Welcome back to The Washington, my newish private email on what’s really going on in this town—on the Hill, in the White House, on K Street, and among the reporters jockeying for position to win the scoop. As a reminder, this email is for Puck subscribers only.

Today, I’m sharing a candid conversation with Greg Schultz, one of the more well-liked guys in D.C., who has been with Joe Biden since 2008, when he worked for him in the White House, before eventually running his successful 2020 primary campaign (and getting layered in the general).

Herewith, we chatted about what a vibe shift could look like for the Biden White House, his political strategy, the evolving democratic base, Trump, DeSantis, calling out the far-left, and the path to 2024. In particular, Schultz, a mid-Western guy, urged his fellow Democrats to remember that Washington isn’t a true representation of America, and warned them against conflating the party’s activist left with moderate voters and the lower-volume middle class.

I hope that you enjoy the conversation.
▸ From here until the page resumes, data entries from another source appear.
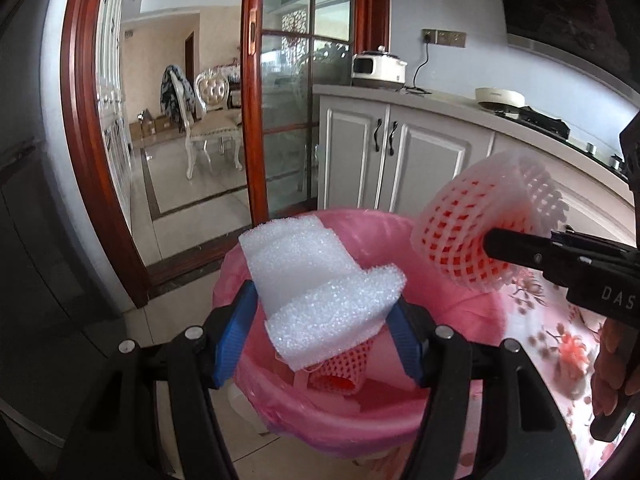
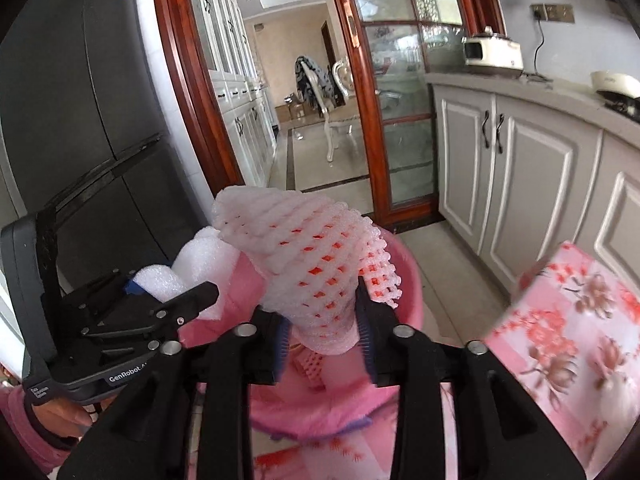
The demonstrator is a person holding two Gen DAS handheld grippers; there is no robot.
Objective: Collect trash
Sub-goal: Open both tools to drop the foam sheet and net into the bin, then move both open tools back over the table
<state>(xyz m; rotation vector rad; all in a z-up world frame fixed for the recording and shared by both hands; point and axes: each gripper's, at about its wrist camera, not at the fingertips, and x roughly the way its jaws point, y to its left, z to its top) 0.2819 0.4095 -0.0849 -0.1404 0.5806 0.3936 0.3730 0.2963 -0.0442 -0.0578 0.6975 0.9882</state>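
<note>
1. Left gripper (image 1: 324, 320) pinches white foam sheet (image 1: 320, 292) above pink-lined trash bin (image 1: 360, 412) (netting already inside).
2. Right gripper (image 2: 322, 336) clamps pink foam fruit net (image 2: 312, 264) over the bin (image 2: 404, 272), beside floral table (image 2: 568, 340).

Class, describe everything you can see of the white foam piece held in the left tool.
The white foam piece looks like soft, pebbly packing foam, a thick sheet bent or folded over itself. The left tool clamps it between blue-padded fingers, holding it tilted above the pink-lined bin, not touching the trash inside.
</note>
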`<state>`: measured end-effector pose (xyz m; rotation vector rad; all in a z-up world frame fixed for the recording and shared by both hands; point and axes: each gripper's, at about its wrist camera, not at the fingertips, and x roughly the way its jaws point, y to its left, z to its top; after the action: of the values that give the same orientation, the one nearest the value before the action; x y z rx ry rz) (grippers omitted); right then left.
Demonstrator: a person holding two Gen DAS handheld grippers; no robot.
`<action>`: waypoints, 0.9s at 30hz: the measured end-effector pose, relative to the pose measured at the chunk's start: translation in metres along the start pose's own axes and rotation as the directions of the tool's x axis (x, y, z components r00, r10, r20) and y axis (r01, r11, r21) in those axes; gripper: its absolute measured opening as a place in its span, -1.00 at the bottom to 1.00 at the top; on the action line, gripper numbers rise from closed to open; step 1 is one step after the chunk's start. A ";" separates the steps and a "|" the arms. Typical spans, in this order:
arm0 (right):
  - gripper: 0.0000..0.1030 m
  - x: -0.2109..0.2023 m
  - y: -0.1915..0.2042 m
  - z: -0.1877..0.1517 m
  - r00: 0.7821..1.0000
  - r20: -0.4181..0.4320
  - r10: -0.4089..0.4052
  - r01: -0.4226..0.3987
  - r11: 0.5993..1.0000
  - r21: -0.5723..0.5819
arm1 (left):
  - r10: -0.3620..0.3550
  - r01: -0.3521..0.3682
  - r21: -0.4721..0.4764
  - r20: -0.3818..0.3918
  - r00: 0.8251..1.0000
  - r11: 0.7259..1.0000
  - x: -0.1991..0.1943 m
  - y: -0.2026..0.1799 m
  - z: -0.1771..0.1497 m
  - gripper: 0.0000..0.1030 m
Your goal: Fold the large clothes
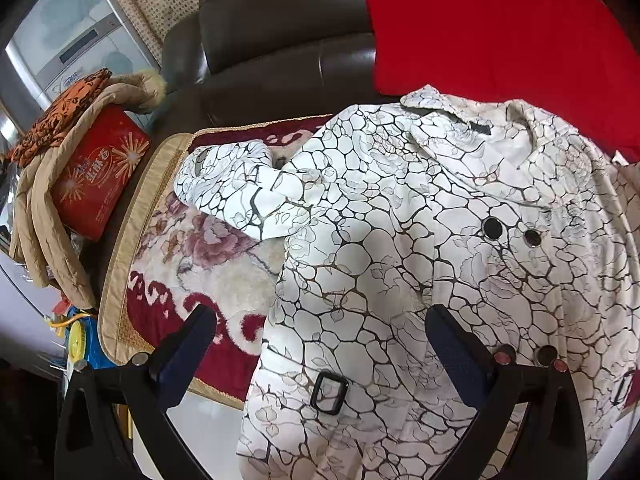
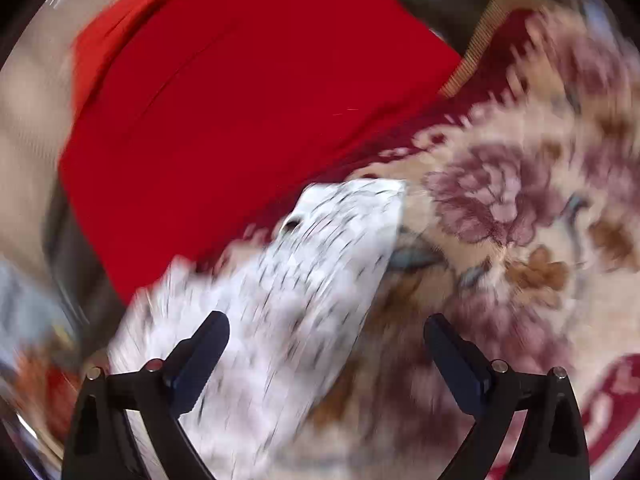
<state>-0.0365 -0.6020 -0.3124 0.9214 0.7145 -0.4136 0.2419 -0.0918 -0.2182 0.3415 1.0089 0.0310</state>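
Two grippers are shown, each with its fingers spread wide and nothing held. Left gripper (image 1: 320, 332): positioned above a white coat (image 1: 400, 240) with a black crackle print, which is laid front-up on a floral sofa cover (image 1: 192, 252), one sleeve (image 1: 240, 184) folded across it; a black buckle (image 1: 330, 392) is seen near the waist. Right gripper (image 2: 326, 340): positioned over the coat's other sleeve (image 2: 320, 260), blurred, which is laid on the same cover. A red garment (image 1: 500, 28) is spread behind the collar.
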 end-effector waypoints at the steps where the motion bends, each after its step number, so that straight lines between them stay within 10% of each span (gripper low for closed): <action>1: 0.86 0.003 -0.016 0.008 1.000 -0.004 -0.002 0.003 0.999 0.049 | 0.002 -0.002 0.006 -0.003 1.000 1.000 0.003 -0.002 0.002 1.00; 6: 0.63 0.041 -0.036 0.043 0.988 0.006 0.156 -0.154 0.967 0.204 | 0.002 -0.001 0.033 -0.011 1.000 0.999 0.009 -0.013 0.006 1.00; 11: 0.41 0.068 -0.021 0.056 0.998 -0.025 0.058 -0.050 0.971 0.236 | -0.003 0.004 0.047 -0.005 1.000 0.999 0.010 -0.019 0.007 1.00; 12: 0.21 0.068 -0.013 0.057 0.999 -0.026 0.044 -0.037 0.975 0.218 | -0.004 0.004 0.050 -0.005 1.000 0.999 0.010 -0.020 0.007 1.00; 13: -0.44 0.069 -0.002 0.059 0.999 -0.031 0.036 -0.030 0.983 0.184 | -0.006 0.006 0.050 -0.006 1.000 0.999 0.010 -0.020 0.007 1.00; 14: -0.53 0.072 0.009 0.059 0.998 -0.052 0.021 -0.013 0.989 0.148 | -0.008 0.009 0.048 -0.006 1.000 0.999 0.010 -0.019 0.007 1.00; 18: -0.70 0.066 0.044 0.062 0.998 -0.049 -0.031 0.034 0.998 0.060 | -0.018 0.018 0.030 0.005 1.000 0.999 0.004 -0.009 0.004 1.00; 27: -0.74 -0.032 0.193 0.026 0.984 0.054 0.173 -0.162 0.973 -0.167 | -0.019 0.023 -0.071 0.060 0.998 0.997 -0.013 0.045 -0.008 1.00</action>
<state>0.0680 -0.5164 -0.1681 0.8034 0.5940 -0.2326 0.2340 -0.0495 -0.1985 0.2647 0.9497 0.0375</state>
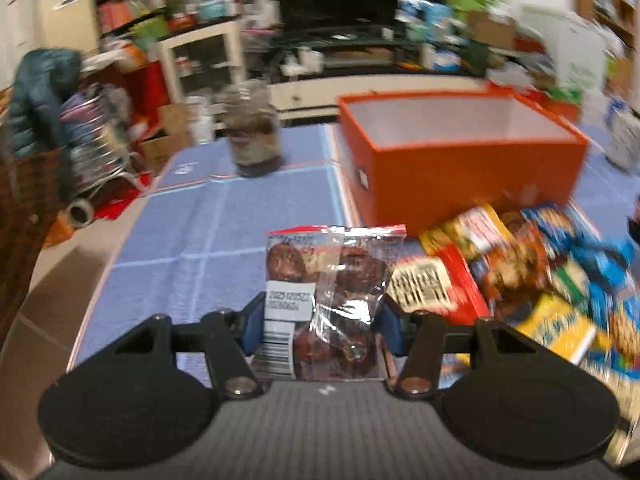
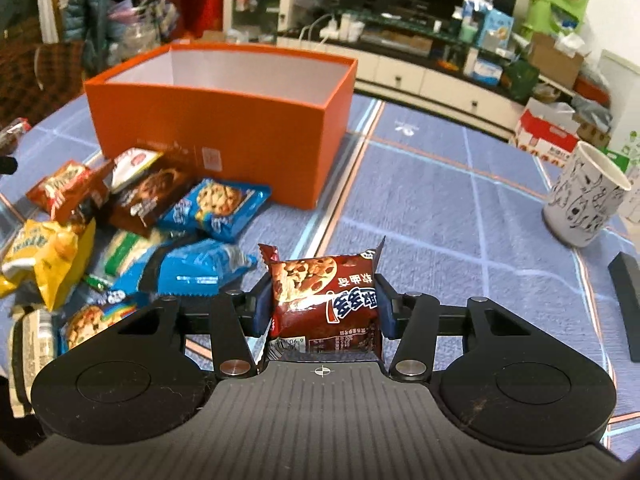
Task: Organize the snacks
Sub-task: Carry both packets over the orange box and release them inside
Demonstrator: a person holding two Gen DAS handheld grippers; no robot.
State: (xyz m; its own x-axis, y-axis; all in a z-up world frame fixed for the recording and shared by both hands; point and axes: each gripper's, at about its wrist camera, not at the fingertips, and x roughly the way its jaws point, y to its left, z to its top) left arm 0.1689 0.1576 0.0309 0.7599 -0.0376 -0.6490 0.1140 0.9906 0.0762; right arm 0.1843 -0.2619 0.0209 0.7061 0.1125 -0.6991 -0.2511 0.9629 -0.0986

Please send any feedback my way.

Best,
Tara

Biden’s Advance Man on 2024 and Beyond
Biden’s Advance Man on 2024 and Beyond
Greg Schultz, Biden’s campaign manager in 2020, understands the president’s politics, strengths, and weaknesses better than perhaps anyone. Here’s his diagnosis, and prognostication, about his former candidate and boss.
TARA PALMERI TARA PALMERI
On Monday morning, I chatted with Greg Schultz, who has a unique insight into Biden’s core political principles and strengths. While many credit Schultz with landing Biden the party’s nomination, he was eventually layered over during the general election by many of the same officials who now work in the White House, where Biden’s approval ratings have dropped as low as 33 percent, with much of the country saying he shouldn’t run for reelection.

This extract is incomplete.